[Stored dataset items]
------------------------------
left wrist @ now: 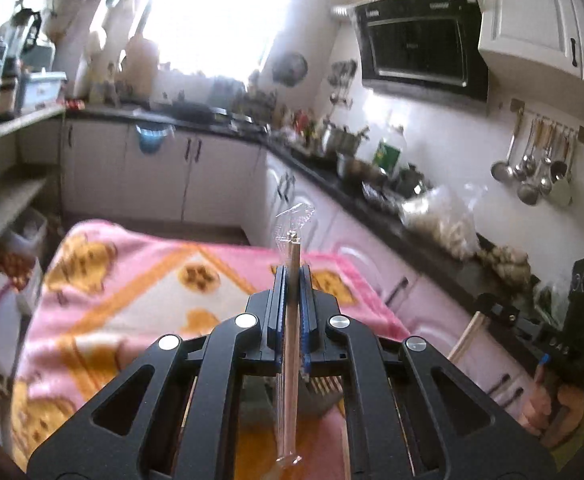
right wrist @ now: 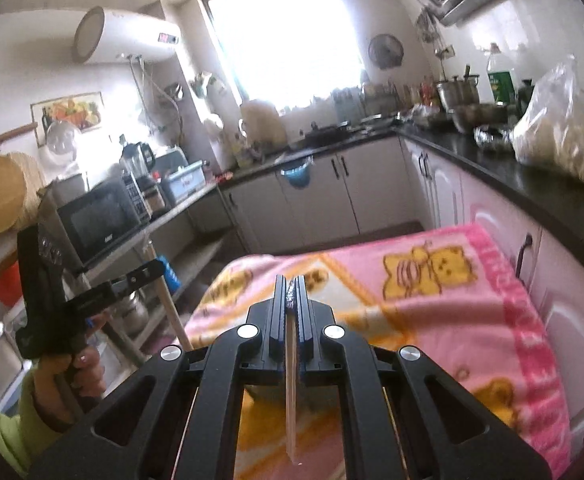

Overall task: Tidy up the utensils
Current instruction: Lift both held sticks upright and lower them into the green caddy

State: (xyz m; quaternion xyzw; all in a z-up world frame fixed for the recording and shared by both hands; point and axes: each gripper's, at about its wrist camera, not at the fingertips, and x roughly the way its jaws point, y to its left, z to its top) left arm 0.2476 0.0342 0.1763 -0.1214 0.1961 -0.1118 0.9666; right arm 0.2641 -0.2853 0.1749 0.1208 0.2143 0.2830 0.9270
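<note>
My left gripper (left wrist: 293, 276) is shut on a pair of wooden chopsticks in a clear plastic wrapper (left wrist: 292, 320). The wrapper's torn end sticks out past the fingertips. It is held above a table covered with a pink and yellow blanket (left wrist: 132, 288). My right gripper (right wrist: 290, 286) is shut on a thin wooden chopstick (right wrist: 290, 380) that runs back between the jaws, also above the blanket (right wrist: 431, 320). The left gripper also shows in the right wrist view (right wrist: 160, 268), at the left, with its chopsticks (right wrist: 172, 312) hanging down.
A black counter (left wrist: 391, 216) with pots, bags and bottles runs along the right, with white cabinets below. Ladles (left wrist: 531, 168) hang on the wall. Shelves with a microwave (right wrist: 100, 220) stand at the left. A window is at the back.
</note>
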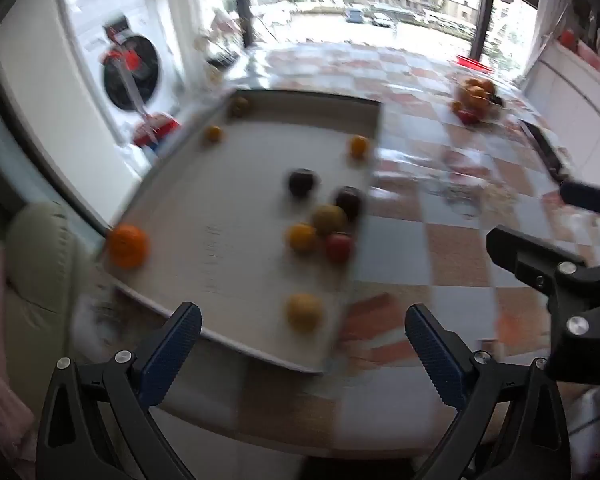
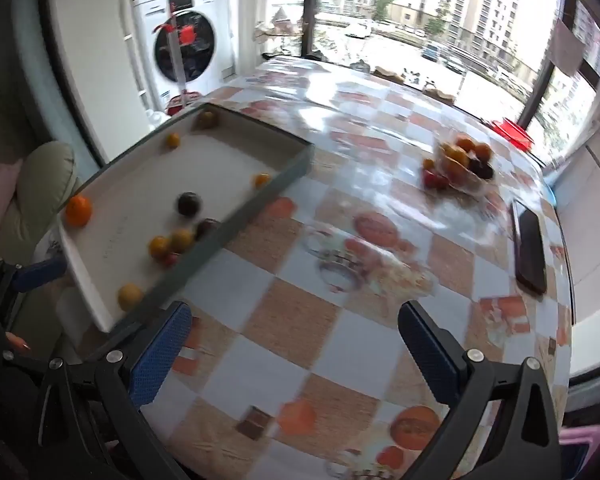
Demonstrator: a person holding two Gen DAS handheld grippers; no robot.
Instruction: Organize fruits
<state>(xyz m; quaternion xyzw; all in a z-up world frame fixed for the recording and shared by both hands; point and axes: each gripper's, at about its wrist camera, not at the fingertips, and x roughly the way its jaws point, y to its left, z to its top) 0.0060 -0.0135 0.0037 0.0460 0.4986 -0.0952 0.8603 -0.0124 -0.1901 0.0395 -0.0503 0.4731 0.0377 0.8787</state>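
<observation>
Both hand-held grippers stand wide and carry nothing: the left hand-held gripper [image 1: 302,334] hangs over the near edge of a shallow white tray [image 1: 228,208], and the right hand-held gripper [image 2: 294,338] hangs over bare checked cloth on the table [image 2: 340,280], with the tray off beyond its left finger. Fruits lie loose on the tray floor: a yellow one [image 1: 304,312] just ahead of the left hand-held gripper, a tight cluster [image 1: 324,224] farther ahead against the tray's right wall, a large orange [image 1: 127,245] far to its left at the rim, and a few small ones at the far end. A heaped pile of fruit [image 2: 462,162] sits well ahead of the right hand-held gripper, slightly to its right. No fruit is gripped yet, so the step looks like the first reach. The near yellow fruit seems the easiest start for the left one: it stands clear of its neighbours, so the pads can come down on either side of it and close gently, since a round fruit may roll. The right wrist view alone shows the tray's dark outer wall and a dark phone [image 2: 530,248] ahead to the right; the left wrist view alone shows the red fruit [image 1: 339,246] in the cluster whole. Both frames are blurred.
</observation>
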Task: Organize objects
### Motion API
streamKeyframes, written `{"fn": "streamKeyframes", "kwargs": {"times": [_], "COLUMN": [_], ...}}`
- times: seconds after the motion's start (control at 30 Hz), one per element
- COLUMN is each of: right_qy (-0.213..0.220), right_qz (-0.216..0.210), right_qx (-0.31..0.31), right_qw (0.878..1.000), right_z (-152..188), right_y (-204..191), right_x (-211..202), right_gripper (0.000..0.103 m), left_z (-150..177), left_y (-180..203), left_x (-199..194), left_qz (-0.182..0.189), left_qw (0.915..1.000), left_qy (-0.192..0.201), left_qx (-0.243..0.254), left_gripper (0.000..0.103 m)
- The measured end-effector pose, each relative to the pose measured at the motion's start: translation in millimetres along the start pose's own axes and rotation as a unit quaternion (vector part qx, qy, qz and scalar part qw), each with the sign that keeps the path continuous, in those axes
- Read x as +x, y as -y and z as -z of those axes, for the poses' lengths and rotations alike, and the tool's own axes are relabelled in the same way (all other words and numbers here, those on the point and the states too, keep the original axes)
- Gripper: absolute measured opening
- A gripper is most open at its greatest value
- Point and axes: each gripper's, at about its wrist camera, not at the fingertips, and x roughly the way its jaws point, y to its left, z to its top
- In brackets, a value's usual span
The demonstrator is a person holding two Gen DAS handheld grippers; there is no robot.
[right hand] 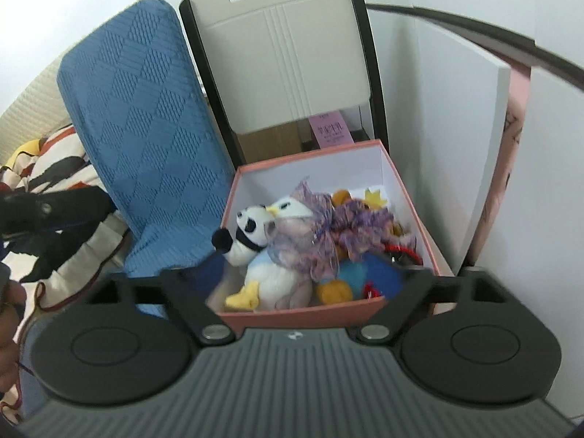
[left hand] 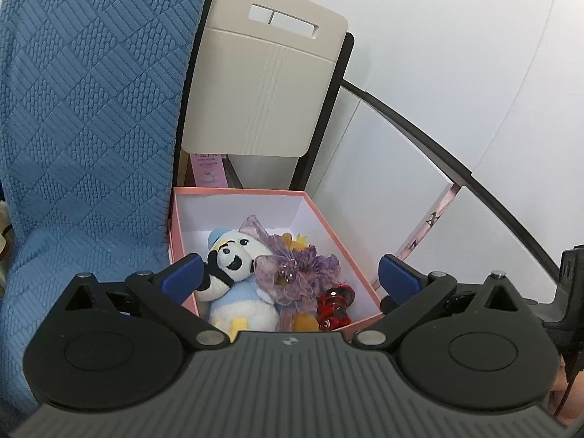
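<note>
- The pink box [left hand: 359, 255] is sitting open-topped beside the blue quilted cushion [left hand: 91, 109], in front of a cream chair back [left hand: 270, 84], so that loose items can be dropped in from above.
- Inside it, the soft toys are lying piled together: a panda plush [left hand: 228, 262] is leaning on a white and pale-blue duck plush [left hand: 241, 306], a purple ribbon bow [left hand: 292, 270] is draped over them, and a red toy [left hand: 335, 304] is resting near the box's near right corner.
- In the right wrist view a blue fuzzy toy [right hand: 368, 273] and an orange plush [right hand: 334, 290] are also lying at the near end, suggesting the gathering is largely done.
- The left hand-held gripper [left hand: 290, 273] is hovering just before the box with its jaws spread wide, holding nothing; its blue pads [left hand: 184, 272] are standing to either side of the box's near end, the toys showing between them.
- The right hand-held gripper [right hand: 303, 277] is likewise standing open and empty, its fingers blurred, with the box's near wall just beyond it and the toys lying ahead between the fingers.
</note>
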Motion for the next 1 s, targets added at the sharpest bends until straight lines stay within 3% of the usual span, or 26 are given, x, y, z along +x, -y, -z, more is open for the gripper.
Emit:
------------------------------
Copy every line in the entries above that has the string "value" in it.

* [Problem solution]:
- A gripper is most open at its greatest value
- In brackets, a value's usual span

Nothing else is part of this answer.